### What to produce
Lines before the one containing "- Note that" are left out. Retype that line and the rest through the end of the material exactly.

*** Opening Stored data ***

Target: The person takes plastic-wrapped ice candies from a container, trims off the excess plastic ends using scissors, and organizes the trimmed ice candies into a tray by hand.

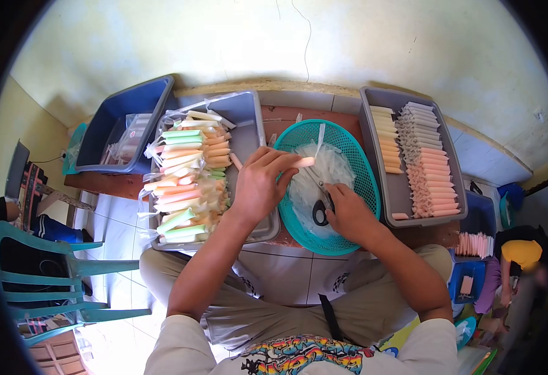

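My left hand point(262, 179) pinches a pale orange filled plastic tube point(303, 162) above the turquoise basket point(369, 181). From the tube's end a clear plastic tail point(320, 139) stands up. My right hand point(349, 211) is closed on scissors point(319, 212), whose blades point up toward the tube. Clear plastic scraps point(336, 164) lie in the basket below both hands. Left of my left hand, a grey tray point(249, 119) holds a pile of green, orange, pink and cream tubes point(180, 181) with untrimmed plastic ends.
On the right, a grey tray point(374, 97) holds rows of cream, orange and pink tubes point(433, 175). A dark blue bin point(108, 122) stands at left. A turquoise chair point(36, 278) is at lower left. Another person point(520, 256) is at far right, near blue containers.
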The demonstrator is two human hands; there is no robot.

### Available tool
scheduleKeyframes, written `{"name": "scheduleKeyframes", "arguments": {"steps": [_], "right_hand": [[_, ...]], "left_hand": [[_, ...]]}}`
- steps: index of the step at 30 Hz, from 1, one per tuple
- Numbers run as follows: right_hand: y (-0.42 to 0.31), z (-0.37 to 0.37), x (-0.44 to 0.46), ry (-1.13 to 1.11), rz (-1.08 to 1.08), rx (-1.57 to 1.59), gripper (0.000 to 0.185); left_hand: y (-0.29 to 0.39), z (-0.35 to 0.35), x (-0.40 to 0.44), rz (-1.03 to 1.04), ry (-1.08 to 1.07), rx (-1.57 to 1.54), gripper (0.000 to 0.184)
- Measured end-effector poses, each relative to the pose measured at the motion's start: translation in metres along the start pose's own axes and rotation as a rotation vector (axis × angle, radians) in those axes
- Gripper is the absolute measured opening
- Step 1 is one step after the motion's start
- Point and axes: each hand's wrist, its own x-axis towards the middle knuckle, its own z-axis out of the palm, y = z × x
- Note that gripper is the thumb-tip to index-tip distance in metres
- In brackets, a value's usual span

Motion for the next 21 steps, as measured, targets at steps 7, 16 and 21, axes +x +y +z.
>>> {"name": "scheduleKeyframes", "arguments": {"steps": [7,16,21], "right_hand": [[-0.012,0.007,0.003,-0.025,0.059,-0.042,0.079],[-0.002,-0.006,0.013,0.039,0.089,0.069,0.079],[0.0,-0.022,0.005,0.076,0.119,0.272,0.076]], "left_hand": [[-0.001,0.001,0.0,-0.001,-0.015,-0.019,0.029],[-0.003,-0.001,-0.001,0.002,0.022,0.034,0.031],[-0.001,-0.009,0.002,0.012,0.026,0.078,0.031]]}}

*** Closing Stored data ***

### Response to this exercise
- Note that gripper is the thumb-tip to index-tip distance in metres
- In brackets, a value's usual span

Motion for the next 21 steps, as measured, targets at steps 7, 16 and 21, axes +x +y +z.
>>> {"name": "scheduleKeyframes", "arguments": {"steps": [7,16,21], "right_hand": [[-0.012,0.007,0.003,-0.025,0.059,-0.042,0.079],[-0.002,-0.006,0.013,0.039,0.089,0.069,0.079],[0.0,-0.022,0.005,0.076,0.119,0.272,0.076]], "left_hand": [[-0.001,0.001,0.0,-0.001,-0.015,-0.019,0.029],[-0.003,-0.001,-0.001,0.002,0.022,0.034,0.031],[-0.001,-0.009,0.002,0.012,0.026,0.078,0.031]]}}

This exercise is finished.